> [Problem description]:
Take the lines below beginning at the line that has "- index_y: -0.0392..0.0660" and stopping after the line that has "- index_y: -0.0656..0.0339", and print them exactly as they are, with no other lines.

(Beginning of Supplied records)

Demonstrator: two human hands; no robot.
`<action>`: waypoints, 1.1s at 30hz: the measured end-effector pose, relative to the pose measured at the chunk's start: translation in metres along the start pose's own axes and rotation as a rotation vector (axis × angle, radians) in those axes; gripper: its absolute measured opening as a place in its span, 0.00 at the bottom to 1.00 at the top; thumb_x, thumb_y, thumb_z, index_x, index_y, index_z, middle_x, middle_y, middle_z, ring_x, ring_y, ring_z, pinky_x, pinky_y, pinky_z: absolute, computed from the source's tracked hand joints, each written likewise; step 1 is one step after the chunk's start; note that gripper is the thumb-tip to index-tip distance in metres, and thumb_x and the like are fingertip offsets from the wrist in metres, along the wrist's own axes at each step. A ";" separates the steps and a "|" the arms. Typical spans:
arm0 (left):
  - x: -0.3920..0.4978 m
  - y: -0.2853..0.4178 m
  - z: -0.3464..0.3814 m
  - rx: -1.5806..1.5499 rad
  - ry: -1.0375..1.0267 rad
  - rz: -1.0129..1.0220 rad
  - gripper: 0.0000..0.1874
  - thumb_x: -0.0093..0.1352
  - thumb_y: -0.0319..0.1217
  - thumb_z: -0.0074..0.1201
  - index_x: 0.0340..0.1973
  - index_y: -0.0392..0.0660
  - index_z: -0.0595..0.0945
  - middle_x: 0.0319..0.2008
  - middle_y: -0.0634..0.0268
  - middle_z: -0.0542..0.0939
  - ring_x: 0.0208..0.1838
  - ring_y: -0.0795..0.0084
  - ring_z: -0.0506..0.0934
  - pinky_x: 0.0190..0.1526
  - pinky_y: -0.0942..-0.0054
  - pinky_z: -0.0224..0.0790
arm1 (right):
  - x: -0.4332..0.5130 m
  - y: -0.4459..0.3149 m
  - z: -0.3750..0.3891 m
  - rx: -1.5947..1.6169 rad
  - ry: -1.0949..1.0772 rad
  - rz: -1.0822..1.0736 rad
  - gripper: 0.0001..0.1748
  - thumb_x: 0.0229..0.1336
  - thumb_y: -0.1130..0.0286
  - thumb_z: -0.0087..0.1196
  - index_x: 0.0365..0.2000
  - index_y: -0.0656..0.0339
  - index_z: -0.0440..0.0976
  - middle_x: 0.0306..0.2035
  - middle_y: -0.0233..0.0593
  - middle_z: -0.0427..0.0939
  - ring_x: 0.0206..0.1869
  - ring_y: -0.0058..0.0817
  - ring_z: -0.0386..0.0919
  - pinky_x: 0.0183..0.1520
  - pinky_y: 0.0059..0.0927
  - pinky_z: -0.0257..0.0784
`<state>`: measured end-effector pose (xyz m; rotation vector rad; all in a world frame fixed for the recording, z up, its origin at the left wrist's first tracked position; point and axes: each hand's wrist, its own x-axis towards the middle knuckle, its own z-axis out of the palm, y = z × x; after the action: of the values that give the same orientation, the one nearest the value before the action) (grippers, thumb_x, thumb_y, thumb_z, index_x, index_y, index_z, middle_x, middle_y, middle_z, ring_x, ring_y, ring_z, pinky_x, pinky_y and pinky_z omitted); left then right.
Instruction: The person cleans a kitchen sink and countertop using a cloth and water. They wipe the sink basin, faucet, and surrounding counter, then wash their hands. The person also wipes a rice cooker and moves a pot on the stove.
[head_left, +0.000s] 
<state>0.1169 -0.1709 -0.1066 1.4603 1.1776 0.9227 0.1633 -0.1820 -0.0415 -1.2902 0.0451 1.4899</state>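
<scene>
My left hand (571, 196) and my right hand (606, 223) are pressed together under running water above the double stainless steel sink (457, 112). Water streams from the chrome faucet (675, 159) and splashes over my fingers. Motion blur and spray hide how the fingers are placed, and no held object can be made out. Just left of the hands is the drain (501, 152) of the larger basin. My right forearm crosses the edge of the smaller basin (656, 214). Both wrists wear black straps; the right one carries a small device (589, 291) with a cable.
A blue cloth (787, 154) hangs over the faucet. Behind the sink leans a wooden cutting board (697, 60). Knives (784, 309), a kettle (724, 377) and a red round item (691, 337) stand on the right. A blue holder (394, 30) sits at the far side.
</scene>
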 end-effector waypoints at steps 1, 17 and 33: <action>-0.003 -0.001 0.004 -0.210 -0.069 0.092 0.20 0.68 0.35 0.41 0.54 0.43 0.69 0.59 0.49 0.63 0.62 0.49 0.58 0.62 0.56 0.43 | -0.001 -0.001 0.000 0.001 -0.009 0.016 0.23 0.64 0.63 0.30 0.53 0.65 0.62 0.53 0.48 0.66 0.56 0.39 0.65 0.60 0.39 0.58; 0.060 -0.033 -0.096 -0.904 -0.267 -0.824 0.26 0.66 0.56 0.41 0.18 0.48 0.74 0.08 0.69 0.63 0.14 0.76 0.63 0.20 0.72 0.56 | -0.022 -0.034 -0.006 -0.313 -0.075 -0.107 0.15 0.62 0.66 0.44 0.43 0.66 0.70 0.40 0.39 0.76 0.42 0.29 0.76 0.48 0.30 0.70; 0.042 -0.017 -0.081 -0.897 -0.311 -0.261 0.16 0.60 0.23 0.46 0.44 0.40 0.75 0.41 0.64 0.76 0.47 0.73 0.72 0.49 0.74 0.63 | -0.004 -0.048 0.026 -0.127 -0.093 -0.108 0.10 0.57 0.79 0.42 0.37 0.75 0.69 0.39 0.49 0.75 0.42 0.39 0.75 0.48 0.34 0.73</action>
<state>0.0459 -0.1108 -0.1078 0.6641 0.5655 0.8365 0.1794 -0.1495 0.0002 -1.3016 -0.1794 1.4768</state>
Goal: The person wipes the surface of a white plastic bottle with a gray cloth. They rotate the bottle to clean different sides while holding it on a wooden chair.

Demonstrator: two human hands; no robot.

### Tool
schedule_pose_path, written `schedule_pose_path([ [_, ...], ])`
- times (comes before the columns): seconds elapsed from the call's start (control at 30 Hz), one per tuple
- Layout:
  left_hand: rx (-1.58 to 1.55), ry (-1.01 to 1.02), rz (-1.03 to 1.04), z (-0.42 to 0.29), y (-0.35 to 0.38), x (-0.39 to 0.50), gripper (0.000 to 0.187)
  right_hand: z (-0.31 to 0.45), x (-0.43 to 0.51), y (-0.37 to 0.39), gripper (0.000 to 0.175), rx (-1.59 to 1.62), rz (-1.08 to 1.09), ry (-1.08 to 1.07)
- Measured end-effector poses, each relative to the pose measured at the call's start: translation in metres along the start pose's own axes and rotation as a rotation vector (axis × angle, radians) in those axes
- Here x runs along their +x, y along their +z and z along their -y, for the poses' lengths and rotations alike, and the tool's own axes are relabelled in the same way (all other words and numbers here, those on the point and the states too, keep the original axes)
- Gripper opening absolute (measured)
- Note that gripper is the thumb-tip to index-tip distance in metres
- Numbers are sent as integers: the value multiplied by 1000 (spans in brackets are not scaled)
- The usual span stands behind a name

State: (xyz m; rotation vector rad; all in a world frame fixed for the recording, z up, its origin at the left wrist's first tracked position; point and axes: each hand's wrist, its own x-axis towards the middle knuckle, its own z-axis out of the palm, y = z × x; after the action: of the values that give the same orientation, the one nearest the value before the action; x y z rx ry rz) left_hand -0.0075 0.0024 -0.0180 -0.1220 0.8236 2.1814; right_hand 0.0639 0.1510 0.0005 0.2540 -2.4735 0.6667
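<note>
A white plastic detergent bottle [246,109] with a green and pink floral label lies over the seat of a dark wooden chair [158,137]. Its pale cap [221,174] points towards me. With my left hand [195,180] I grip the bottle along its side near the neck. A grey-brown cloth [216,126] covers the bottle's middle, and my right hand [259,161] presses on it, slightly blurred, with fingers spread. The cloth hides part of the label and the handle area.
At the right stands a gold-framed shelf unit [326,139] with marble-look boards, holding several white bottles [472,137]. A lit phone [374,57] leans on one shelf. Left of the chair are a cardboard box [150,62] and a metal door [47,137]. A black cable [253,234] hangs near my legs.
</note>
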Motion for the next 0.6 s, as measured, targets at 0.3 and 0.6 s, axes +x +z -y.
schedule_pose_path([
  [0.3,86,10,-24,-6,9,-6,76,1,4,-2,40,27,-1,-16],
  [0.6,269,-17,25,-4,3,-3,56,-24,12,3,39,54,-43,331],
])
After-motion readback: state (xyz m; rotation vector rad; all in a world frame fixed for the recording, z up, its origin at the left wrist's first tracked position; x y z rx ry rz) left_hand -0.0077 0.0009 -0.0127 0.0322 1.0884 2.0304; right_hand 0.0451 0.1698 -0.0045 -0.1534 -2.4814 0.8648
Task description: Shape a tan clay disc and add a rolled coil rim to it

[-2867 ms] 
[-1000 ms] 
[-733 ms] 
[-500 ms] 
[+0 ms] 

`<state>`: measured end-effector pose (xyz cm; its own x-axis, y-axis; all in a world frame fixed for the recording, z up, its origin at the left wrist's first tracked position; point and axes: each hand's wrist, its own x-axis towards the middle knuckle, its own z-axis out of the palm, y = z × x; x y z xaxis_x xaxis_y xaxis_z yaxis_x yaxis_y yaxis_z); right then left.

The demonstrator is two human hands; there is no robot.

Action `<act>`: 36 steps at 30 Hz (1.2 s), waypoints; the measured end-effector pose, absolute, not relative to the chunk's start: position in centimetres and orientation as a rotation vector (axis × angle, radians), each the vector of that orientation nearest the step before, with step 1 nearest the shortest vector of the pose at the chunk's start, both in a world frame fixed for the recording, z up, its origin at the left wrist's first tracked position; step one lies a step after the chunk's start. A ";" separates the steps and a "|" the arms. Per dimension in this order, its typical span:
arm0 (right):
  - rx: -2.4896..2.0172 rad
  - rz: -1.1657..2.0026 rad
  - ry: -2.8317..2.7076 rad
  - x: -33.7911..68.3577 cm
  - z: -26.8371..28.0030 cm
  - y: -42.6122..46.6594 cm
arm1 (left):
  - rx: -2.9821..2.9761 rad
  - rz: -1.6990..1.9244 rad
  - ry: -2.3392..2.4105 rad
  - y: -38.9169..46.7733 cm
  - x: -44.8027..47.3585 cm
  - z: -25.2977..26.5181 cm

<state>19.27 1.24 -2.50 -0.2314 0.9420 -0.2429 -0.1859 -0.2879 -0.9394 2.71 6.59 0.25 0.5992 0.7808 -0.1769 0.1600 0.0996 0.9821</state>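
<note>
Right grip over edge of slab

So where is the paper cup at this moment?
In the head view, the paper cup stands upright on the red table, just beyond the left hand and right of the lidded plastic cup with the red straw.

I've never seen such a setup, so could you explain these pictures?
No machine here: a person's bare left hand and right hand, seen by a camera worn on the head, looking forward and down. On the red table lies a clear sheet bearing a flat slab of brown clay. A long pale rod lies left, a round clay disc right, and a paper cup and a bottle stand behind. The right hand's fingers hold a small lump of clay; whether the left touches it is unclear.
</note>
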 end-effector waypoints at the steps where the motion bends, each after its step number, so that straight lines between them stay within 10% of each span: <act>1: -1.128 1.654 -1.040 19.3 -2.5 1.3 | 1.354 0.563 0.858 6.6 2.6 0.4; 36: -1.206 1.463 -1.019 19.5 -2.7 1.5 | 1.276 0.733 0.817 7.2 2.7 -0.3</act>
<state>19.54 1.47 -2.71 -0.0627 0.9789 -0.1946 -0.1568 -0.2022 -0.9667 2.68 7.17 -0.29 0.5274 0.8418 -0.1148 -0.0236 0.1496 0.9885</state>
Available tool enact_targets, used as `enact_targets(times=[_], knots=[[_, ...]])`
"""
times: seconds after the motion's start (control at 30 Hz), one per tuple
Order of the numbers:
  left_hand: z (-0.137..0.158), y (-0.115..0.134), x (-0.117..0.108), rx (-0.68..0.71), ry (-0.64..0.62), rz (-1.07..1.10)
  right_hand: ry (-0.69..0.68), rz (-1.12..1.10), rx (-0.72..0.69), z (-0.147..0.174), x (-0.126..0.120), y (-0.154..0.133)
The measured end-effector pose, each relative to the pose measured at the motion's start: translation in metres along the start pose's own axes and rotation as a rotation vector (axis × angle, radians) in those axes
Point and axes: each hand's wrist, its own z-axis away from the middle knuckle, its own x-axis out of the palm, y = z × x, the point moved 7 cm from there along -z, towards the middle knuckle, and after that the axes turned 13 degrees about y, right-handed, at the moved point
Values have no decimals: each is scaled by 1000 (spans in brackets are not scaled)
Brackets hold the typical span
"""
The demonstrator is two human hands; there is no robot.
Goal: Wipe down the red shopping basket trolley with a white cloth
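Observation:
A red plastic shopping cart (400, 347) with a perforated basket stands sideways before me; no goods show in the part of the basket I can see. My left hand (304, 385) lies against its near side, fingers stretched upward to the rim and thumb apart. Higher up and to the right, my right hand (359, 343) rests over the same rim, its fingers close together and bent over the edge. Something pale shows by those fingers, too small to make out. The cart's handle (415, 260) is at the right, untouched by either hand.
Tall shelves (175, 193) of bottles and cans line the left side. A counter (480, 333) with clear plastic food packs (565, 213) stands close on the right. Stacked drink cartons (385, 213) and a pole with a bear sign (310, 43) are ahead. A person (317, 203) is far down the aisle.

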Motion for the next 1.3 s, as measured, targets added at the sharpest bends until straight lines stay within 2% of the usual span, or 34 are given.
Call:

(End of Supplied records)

> [Answer to this exercise]:
  - index_y: -0.0392..0.0660
  - index_z: -0.0595..0.0945
  - middle_x: 0.0319..0.2008
  - middle_y: -0.0634..0.0268
  - middle_z: -0.0542..0.0939
  - ring_x: 0.0208..0.1838
  - ring_y: -0.0795..0.0084
  - ring_z: -0.0506..0.0934
  - pinky_x: 0.0190..0.1526
  - pinky_y: -0.0942..-0.0054
  - pinky_z: -0.0224..0.0790
arm1 (right):
  - x: -0.4332..0.5130 m
  - y: -0.4459..0.3149 m
  - z: -0.3750..0.3891 m
  - rx: -1.5947..1.6169 rad
  - ry: -1.0949..1.0772 rad
  - rz: -1.0822..1.0736 rad
  - gripper: 0.0001..0.1748
  - thumb_x: 0.0229..0.1336
  - thumb_y: -0.1130..0.0286
  - thumb_z: -0.0087..0.1196
  - index_x: 0.0365..0.2000
  - index_y: -0.0656..0.0339

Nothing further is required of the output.